Вильсон отвернулся. Все происходящее он мог бы назвать одним словом – варварство. Ермолов молча взял из рук хозяина дома факел и вошел в супружескую спальню. Через миг постель пылала. В следующий раз граф задержался в комнате Лизы. Здесь его «ангельчик» сделал первые шажки, здесь дочка сказала свое первое слово – «папа», правда, с ударением на последнем слоге. На стене висел портрет трехлетней девочки, играющей с котенком, работы художника Сальватора Тончи. Итальянец постоянно жил у него в доме и писал портреты домочадцев. Маленькая плутовка капризничала, не хотела позировать, выклянчивая тем самым конфеты, которыми отец награждал ее за долготерпение…
– Граф, надо уходить! – услышал он встревоженный голос Ермолова. – Французы уже близко.
Ростопчин бросил факел на кровать Лизы и, едва сдерживая рыдания, выбежал из комнаты. Через четверть часа весь дом был охвачен рычащим от жадности пламенем.

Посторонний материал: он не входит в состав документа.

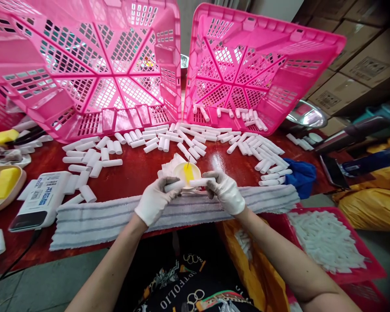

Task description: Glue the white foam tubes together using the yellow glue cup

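Both hands wear white gloves with grey-stained fingertips. My left hand [154,199] pinches a short white tube [175,186] that lies nearly level. A second white tube [199,182] is held by its right end in my right hand [226,191]. The inner ends of the two tubes are close together; I cannot tell whether they touch. Just behind them stands a small pale bowl [178,170] with something yellow [188,171] and a thin dark stick in it. Crumpled white tissue [172,164] lies by the bowl. Under the hands runs a striped towel [110,219].
Loose white tubes [91,158] lie across the red table [139,169]. Two pink crates [117,76] stand tipped along the back. At left are a white electronic device [45,197] and a tray of yellow sponges [21,190]. A blue cloth [300,178] and a tube-filled bin [328,242] are at right.
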Demonstrator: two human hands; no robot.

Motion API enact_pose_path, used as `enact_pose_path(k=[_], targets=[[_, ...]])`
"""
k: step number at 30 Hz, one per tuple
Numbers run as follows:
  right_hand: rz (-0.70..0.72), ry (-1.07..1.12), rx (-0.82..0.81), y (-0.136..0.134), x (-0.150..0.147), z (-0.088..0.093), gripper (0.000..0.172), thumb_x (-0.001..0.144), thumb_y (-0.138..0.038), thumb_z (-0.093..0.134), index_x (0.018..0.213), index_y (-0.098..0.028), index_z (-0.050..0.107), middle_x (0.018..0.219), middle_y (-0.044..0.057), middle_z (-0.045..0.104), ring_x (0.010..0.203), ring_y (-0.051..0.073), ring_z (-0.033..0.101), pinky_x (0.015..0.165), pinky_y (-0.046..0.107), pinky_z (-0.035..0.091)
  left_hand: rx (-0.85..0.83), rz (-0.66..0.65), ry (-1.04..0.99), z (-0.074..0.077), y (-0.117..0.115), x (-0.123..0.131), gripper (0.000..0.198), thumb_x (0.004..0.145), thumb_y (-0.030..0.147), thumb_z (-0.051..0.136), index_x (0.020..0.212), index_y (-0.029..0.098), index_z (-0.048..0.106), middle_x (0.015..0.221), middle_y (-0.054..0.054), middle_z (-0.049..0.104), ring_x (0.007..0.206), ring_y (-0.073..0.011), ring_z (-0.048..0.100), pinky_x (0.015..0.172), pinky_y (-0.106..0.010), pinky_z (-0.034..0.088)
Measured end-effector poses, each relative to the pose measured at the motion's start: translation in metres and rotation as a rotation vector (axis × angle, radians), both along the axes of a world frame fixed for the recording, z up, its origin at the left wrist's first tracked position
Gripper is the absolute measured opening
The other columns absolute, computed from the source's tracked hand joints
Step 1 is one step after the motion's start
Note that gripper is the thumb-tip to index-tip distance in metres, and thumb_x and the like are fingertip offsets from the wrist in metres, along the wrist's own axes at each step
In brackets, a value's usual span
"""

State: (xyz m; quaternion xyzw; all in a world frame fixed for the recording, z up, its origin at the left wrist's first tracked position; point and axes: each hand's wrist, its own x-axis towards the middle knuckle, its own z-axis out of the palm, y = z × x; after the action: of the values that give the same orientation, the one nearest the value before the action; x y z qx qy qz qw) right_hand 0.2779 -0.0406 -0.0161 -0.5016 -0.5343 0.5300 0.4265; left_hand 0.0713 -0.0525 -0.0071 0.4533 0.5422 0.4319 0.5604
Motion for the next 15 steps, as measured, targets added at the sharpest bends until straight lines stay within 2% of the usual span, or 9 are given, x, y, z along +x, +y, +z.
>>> enact_pose_path(k=[3,5,8,11,13,15], targets=[[0.041,-0.057,-0.062,0.0,-0.003,0.008,0.039,0.078,-0.049,0.054,0.097,-0.015,0.057,0.05,-0.005,0.049,0.037,0.007,0.041,0.035,0.019,0.03,-0.013,-0.097,-0.002,0.009,-0.009,0.006,0.047,0.065,0.039,0.069,0.101,0.013,0.056,0.086,-0.006,0.064,0.07,-0.0141,0.06,0.068,-0.028,0.05],[0.029,-0.225,0.0,-0.001,-0.005,0.012,0.036,0.08,-0.049,0.051,0.092,-0.016,0.06,0.052,-0.003,0.052,0.039,0.007,0.043,0.037,0.02,0.032,0.0,-0.147,0.058,0.01,-0.012,0.009,0.046,0.069,0.042,0.065,0.103,0.013,0.056,0.076,-0.003,0.062,0.063,-0.0133,0.058,0.062,-0.027,0.048],[0.031,-0.582,0.348,-0.008,-0.005,0.013,0.033,0.082,-0.047,0.049,0.077,-0.017,0.063,0.057,0.001,0.058,0.049,0.009,0.051,0.047,0.021,0.037,0.047,-0.171,0.299,0.007,-0.015,0.014,0.038,0.08,0.049,0.047,0.088,0.014,0.061,0.063,-0.001,0.058,0.056,-0.0133,0.054,0.055,-0.025,0.043],[0.04,-0.82,0.696,-0.018,-0.003,0.01,0.04,0.082,-0.046,0.047,0.057,-0.017,0.057,0.052,0.003,0.055,0.054,0.012,0.05,0.052,0.024,0.035,0.065,-0.114,0.539,0.0,-0.018,0.026,0.05,0.087,0.048,0.029,0.068,0.015,0.062,0.06,-0.005,0.06,0.06,-0.0165,0.057,0.059,-0.027,0.043],[-0.026,-0.903,0.847,-0.024,-0.006,0.008,0.042,0.085,-0.04,0.04,0.053,-0.017,0.053,0.05,0.005,0.053,0.054,0.014,0.048,0.055,0.027,0.035,0.066,-0.067,0.618,-0.004,-0.023,0.038,0.052,0.089,0.043,0.024,0.071,0.015,0.064,0.066,-0.008,0.064,0.066,-0.0186,0.061,0.064,-0.028,0.044],[-0.126,-0.939,0.874,-0.028,-0.012,0.007,0.044,0.09,-0.031,0.031,0.054,-0.017,0.053,0.052,0.006,0.054,0.052,0.014,0.049,0.055,0.028,0.035,0.112,-0.006,0.669,-0.005,-0.029,0.05,0.051,0.09,0.038,0.022,0.079,0.014,0.066,0.073,-0.01,0.067,0.07,-0.0194,0.062,0.067,-0.028,0.045]])
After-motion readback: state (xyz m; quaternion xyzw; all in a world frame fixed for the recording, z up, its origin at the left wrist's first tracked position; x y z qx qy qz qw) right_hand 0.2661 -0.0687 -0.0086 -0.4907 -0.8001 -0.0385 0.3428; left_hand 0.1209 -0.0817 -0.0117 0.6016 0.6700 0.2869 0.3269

Когда офицеры садились в седла, бронзовые кони, украшавшие вход во дворец, не выдержали страшного жара и рухнули так, что земля под ними затряслась.

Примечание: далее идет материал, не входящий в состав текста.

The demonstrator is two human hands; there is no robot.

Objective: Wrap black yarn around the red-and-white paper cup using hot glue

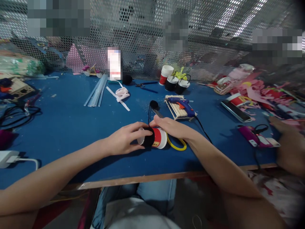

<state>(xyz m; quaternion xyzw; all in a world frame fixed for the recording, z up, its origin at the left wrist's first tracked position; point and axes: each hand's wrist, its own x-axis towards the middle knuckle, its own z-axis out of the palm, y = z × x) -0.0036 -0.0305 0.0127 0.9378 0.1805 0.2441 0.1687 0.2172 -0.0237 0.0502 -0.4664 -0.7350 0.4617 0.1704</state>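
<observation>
My left hand is wrapped around a paper cup lying on its side. A band of black yarn covers part of the cup; its red and white end faces right. My right hand is at the cup's upper side, fingertips together at the strand of yarn, their undersides hidden. The strand runs up to a small black yarn ball on the table. Scissors with yellow handles lie partly under my right hand, a blade showing beyond it.
A blue glue gun rests on a wooden stick rack. Behind stand black-wrapped cups, pliers, white ribbon and glue sticks. Phones and pink scraps lie right, near another person's arm. Mesh borders the back.
</observation>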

На воротах домашней церкви граф оставил дощечку с надписью по-французски: «Я потратил восемь лет на украшение этого дома и жил здесь счастливо в лоне семьи. Все население поместья, в количестве 1720 душ покидает его, а я по собственному побуждению поджигаю свой дом, чтобы вы не осквернили его своим присутствием. Французы! Я бросил в Москве два дома с обстановкой, стоившей до полумиллиона. Здесь вы найдете только пепел».
Воспоминания о том дне всякий раз отдавались болью в груди Федора Васильевича, но он ни секунды не сожалел о содеянном. Его близкий друг, поэт Сергей Глинка говорил в одном из московских салонов, защищая губернатора от нападок: «Да, трудно поверить, господа, что человек собственноручно сжигает миллионное состояние, пусть из любви к Отчизне или в силу необузданного характера, или, наконец, просто из брезгливости… Но я слишком хорошо знаю графа, чтобы на секунду в этом усомниться». Однако москвичи сомневались. Они верили в фантастические подземелья Воронова, в которых спрятаны ростопчинские сокровища, и считали, что весь его оголтелый патриотизм не больше, чем риторика, в которой губернатор любому мог дать сто очков вперед.

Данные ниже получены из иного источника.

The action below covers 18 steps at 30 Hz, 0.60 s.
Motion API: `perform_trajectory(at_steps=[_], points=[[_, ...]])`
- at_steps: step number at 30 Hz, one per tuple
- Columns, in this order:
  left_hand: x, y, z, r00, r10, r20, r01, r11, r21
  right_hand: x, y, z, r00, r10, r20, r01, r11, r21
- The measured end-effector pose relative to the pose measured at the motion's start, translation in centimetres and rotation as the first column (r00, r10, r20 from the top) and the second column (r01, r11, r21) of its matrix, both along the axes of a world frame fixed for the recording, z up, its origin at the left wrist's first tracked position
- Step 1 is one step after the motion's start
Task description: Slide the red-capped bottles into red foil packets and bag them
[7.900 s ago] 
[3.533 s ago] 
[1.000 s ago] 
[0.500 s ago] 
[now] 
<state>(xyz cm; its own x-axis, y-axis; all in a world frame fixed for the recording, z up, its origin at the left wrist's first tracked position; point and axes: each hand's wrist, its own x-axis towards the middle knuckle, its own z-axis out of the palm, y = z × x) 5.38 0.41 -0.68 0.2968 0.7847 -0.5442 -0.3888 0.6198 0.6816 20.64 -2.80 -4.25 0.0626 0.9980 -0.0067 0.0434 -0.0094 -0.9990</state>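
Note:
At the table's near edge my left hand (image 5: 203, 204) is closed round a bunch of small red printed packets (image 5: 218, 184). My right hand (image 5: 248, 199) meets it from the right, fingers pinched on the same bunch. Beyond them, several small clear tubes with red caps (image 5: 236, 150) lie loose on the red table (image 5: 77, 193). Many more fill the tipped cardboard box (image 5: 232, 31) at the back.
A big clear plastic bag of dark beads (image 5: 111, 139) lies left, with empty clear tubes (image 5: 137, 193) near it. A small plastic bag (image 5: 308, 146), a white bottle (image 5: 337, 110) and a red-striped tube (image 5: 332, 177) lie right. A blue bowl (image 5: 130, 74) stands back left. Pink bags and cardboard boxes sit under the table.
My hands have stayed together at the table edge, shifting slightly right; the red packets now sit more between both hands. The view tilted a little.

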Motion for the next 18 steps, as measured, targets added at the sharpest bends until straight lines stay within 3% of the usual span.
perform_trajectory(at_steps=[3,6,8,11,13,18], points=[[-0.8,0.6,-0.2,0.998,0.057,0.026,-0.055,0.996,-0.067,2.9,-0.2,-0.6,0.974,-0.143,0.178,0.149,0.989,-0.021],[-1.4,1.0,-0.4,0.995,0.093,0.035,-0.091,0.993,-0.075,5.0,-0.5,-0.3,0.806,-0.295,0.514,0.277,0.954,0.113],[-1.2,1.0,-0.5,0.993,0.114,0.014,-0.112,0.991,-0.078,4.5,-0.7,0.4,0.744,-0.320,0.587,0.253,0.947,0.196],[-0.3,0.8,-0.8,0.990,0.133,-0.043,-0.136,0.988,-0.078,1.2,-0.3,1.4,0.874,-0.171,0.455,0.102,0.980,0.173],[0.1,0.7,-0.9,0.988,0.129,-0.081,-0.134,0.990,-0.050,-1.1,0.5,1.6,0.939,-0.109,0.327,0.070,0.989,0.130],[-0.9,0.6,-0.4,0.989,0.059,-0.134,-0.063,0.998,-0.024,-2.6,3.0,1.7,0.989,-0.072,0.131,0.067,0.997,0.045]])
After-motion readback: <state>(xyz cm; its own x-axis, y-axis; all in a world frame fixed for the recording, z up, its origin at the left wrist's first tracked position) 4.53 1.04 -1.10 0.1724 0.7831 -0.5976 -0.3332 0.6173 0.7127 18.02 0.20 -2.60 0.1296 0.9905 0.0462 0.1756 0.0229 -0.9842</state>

– Папенька, долго нам еще ехать? – отвлекла Федора Васильевича от грустных мыслей Лиза.
– Да мы уже на месте…
За окном кареты высился грандиозный черный остов Петровского театра, который восемь лет мозолил москвичам глаза. Нынче на фоне общегородского пепелища он ничем не выделялся и смотрелся привычно, как старый знакомый, который заходит в гости запросто, без приглашения. Рядом с останками театра ютился скромный деревянный домик, чудом уцелевший после двух пожаров. Он принадлежал известному антрепренеру Михаилу Егоровичу Медоксу, давнему приятелю Ростопчина.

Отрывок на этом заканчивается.